7.3.1.2.2. Switch Replacement
7.3.1.2.2.1. Prerequisites
  • Ensure that all cables are labeled properly prior to removal.

7.3.1.2.2.2. Procedure
  1. Disconnect the power and Ethernet cables.

  2. Remove all cables.

  3. Unscrew the CN5000 Switch from the rails/racks.

  4. Slide the CN5000 Switch onto a lab cart.

  5. Replace CN5000 Switch.

  6. Insert the cables: Ethernet, Omni-Path, and power.

  7. Check the firmware and update as needed.

7.3.1.2.3. Remove a Liquid-Cooled Switch
7.3.1.2.3.1. Prerequisites

Ensure the Switch has been shut down through the cluster management framework. Allow the Switch to reach a safe internal temperature (passive cool-down).

7.3.1.2.3.2. Procedure
  1. Isolate and depressurize the cooling loop at the node.

    1. Close or isolate the branch of the cooling manifold feeding the node (if supported by rack/CDU design).

    2. Relieve local hydrostatic pressure at the quick-disconnect interface per service instructions.

      Note

      Ensure hoses are safely supported to avoid strain on the QDs.

  2. Disconnect the quick-disconnect couplers by depressing the quick-disconnect release mechanism and separate the male/female halves. Switch-side fittings will automatically seal when disconnected.

  3. To drain the Switch, remove both quick-disconnects from the switch. Alternatively, attach a hose to the quick-disconnects where the hose is open to the atmosphere.

  4. Remove the hose(s) if necessary, and cap all liquid ports.
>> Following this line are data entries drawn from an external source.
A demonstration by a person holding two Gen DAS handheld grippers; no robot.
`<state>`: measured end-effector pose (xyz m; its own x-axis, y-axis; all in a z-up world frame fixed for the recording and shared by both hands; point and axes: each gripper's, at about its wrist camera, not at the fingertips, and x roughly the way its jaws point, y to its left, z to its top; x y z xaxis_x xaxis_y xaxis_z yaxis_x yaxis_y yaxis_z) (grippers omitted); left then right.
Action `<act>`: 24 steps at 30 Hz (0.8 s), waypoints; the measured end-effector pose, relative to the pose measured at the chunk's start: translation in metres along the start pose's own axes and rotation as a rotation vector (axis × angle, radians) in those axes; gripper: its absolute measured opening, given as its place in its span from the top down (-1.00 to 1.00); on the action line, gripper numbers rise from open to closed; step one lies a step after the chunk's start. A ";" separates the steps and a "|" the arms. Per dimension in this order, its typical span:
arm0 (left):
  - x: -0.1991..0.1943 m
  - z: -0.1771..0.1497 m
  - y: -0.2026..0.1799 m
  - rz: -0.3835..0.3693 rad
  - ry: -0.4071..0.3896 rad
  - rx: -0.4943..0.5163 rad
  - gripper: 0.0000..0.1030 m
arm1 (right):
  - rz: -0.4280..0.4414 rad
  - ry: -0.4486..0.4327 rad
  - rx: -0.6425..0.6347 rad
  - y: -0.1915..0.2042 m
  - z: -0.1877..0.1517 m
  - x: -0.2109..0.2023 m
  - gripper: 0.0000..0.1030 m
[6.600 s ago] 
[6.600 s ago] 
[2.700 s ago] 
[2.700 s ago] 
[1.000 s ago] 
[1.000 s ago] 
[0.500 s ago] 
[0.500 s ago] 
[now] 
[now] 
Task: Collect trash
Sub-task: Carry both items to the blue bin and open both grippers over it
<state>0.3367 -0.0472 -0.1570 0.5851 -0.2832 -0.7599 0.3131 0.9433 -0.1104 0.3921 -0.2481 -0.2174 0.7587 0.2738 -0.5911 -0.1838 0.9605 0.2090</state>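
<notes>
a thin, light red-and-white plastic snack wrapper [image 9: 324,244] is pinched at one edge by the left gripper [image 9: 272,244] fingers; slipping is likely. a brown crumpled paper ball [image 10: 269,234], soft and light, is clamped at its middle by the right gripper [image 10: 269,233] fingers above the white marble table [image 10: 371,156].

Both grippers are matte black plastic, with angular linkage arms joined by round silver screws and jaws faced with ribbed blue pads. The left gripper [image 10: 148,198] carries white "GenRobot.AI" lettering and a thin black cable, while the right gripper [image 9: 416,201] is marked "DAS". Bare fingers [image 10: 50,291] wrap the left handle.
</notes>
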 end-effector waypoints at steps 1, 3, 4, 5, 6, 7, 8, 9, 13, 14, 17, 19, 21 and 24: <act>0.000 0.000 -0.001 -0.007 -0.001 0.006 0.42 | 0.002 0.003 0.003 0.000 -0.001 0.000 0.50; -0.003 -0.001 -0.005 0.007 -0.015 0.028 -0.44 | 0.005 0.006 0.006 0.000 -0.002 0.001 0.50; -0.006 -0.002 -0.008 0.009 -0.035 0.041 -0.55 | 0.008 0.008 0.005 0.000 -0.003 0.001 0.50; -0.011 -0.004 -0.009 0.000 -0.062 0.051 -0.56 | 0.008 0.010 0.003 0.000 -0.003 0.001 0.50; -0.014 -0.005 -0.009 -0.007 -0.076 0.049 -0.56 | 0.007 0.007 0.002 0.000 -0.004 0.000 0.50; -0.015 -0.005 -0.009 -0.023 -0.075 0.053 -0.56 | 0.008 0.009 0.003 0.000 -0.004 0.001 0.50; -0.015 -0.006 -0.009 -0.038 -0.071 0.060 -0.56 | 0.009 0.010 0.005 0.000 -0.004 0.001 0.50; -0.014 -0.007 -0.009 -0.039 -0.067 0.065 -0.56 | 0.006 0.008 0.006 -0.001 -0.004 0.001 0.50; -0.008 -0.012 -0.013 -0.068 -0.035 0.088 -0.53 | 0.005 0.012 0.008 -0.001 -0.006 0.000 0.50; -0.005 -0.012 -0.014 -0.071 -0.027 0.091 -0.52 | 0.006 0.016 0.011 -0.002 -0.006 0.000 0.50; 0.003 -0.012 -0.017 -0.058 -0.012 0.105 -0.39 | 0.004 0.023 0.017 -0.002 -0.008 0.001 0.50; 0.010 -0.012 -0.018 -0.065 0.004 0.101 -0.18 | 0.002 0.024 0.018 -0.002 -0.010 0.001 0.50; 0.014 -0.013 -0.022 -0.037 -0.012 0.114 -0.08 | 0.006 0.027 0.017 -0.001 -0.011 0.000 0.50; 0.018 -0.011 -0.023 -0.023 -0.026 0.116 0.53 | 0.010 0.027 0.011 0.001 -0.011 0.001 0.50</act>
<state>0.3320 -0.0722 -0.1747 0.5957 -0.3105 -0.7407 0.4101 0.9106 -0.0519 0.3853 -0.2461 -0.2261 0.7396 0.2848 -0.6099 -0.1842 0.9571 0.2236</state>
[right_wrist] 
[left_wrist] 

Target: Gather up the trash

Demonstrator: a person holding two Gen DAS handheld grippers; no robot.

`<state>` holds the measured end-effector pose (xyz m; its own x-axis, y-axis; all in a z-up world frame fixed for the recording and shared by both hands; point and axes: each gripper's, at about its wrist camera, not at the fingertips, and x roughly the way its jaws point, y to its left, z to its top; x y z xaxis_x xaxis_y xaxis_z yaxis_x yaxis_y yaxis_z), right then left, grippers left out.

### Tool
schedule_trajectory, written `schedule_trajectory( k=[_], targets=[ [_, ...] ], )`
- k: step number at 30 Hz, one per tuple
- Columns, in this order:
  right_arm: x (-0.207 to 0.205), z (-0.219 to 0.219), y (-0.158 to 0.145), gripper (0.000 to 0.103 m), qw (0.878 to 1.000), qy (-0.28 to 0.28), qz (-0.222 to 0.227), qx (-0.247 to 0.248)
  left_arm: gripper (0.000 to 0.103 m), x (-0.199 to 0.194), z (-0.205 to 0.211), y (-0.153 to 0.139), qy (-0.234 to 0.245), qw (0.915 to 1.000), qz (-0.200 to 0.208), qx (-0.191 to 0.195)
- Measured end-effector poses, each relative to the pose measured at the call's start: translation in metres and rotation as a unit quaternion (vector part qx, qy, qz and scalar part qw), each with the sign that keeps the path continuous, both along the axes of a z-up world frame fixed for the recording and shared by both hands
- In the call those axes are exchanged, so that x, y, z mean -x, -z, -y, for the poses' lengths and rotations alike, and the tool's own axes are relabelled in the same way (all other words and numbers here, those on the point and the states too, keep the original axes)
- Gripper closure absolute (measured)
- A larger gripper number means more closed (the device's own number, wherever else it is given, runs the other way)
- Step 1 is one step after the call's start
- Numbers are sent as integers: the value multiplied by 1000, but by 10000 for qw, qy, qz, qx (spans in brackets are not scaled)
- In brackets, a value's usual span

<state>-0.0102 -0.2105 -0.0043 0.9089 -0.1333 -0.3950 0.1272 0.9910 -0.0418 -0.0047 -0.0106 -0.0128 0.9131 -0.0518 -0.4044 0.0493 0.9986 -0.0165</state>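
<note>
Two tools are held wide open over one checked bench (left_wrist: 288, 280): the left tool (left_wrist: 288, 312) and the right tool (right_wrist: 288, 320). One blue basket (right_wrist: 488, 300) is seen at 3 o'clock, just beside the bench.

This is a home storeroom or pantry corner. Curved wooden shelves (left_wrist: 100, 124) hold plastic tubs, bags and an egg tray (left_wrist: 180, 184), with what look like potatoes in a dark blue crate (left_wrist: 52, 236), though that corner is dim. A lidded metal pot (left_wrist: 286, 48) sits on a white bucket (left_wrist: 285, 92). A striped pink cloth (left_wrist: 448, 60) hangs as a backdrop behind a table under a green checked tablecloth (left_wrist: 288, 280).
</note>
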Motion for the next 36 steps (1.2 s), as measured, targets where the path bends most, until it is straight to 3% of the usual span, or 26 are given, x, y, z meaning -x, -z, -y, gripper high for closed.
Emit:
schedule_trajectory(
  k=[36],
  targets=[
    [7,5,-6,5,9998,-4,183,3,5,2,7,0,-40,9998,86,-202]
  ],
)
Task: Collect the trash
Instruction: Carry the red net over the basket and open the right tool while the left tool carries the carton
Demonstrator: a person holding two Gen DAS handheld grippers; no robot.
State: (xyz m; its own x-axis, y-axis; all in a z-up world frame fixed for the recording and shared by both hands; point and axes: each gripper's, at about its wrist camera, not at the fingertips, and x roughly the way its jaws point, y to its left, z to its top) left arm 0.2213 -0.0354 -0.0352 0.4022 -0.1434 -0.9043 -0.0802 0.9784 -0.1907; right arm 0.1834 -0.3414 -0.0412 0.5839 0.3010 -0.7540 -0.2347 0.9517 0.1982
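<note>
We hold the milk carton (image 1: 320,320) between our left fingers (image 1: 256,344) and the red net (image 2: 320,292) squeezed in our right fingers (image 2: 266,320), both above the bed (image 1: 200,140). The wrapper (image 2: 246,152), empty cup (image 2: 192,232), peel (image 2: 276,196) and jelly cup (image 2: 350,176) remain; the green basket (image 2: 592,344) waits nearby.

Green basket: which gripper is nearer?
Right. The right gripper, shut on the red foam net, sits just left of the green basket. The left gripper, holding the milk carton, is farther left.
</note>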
  5. Remove the Switch (refer to Switch Replacement).

  6. Store or prepare the Switch for transport per Cornelis packaging requirements.

    Note

    Package the switch to prevent physical damage. Insure for full replacement value.

7.3.1.2.4. SuperNIC Replacement
  1. Power down the server.

  2. Remove all cables.

  3. Slide the server out.

  4. Remove the cover from the server.

  5. Remove the PCIe-Riser adapter from the PCIe slot, if applicable.

  6. Remove the old SuperNIC from the slot.

  7. Insert the new SuperNIC.

  8. Reinsert the PCIe Riser adapter into PCIe slot.

  9. Replace the cover on the server.

  10. Push the server back into the rack.

  11. Reinsert all cables.

  12. Power on the server.